All'epoca i pubblici ministeri individuarono tra le responsabilità degli imputati anche il mancato ammodernamento degli impianti e a proposito della morte di Zaccaria e di altri due operai avvenuti in quel 2012, scrissero che «La mancata attuazione di un modello organizzativo e gestionale adeguato rispetto alla complessità aziendale di che trattasi ha rappresentato concausa non trascurabile in relazione agli infortuni occorsi negli ultimi mesi che hanno comportato lesioni gravissime di un lavoratore e il decesso di altri tre operatori, tutti impegnati nello svolgimento delle proprie attività lavorative, svolte in assenza di adeguate istruzioni operative e di misure tecniche atte a prevenire e ridurre i rischi per la salute e la sicurezza degli stessi».

Il fascicolo è poi confluito nel maxi processo «ambiente svenduto» e pende oggi dinanzi alla corte d'assise di Taranto. Nelle prossime ore, quindi, per consentire agli indagati di nominare un consulente che partecipi all'esame autoptico, la procura invierà nuovi avvisi di garanzia. L'autopsia sarà fatta in tempi rapidi ha chiarito il capo degli inquirenti tarantini per consentire l'immediata restituzione della salma alla famiglia e concedere una degna sepoltura.
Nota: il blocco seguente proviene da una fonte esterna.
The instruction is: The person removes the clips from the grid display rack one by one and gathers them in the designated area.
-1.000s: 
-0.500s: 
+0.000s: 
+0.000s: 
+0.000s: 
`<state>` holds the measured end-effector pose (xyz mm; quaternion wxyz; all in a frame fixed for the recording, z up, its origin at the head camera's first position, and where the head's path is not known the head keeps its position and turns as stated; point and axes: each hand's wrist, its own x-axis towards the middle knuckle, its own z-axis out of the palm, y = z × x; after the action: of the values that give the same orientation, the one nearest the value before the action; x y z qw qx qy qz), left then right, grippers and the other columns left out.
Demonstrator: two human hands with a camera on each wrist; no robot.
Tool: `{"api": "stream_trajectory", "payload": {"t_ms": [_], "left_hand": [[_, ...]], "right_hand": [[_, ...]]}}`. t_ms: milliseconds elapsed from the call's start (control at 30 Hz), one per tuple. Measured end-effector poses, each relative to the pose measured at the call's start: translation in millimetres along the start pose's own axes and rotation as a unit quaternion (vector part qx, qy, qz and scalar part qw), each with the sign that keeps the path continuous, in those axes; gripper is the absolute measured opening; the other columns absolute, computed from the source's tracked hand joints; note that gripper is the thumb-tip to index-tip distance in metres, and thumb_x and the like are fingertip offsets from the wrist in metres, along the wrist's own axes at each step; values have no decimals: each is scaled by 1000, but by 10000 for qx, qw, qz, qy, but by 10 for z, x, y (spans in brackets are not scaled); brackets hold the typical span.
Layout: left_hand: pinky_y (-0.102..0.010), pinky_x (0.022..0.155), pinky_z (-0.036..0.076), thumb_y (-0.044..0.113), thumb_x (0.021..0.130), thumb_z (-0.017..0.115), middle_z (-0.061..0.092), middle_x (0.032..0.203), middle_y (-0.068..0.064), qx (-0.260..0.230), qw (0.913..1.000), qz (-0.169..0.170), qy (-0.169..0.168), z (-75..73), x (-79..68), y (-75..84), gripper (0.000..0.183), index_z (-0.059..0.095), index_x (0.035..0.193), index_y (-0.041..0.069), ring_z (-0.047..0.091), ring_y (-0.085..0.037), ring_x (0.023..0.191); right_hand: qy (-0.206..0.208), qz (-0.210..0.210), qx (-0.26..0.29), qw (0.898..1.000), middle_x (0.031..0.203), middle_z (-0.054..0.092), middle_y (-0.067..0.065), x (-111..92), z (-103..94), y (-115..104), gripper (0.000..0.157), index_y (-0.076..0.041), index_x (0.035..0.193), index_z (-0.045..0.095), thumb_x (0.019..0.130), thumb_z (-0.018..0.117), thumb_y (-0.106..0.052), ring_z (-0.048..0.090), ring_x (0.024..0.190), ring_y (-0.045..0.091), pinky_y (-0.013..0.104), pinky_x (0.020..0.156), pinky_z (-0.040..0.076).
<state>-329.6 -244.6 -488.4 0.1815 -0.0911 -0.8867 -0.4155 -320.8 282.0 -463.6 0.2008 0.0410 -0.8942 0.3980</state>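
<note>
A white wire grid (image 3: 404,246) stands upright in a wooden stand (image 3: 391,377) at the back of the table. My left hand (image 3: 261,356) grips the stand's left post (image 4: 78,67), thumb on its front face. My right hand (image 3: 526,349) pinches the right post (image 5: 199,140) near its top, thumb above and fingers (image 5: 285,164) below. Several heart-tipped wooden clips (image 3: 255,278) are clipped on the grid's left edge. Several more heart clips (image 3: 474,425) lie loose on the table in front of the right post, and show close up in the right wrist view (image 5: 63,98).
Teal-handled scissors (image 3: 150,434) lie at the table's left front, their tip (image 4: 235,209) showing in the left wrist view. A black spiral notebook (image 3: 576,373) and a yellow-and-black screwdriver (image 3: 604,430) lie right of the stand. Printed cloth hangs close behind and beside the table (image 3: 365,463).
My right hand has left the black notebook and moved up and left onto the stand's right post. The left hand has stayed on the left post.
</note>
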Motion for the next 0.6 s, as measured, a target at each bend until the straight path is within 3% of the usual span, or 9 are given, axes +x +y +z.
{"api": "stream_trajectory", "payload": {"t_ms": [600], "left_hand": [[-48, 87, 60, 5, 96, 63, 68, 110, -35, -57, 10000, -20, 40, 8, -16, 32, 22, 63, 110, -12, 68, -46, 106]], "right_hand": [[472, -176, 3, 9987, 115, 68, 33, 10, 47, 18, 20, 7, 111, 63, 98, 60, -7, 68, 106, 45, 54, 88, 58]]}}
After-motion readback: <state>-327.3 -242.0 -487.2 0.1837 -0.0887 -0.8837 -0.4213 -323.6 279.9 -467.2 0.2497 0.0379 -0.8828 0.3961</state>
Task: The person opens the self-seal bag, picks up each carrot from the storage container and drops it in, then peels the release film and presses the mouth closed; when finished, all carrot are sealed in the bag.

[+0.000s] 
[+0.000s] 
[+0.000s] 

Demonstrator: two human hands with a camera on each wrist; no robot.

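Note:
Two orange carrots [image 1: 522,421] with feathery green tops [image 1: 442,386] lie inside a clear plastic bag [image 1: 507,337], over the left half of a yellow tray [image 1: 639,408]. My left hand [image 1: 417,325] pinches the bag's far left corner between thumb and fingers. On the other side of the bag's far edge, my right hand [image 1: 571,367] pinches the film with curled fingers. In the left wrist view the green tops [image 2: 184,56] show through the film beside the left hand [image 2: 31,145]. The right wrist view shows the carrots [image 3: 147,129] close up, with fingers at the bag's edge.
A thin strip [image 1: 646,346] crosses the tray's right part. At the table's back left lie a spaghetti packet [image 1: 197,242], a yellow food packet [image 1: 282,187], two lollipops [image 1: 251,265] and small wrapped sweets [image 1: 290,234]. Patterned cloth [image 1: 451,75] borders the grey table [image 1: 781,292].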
Già ieri pomeriggio prima sul molo e poi nella sala mortuaria dell'ospedale, il medico legale Marcello Chironi su incarico della procura, ha effettuato una prima ispezione del cadavere: sul corpo sono state individuate diversi segni dell'impatto tra il corpo dell'operaio e la struttura della gru. Sarà tuttavia l'autopsia a chiarire se il decesso è avvenuto a causa dei traumi o per annegamento.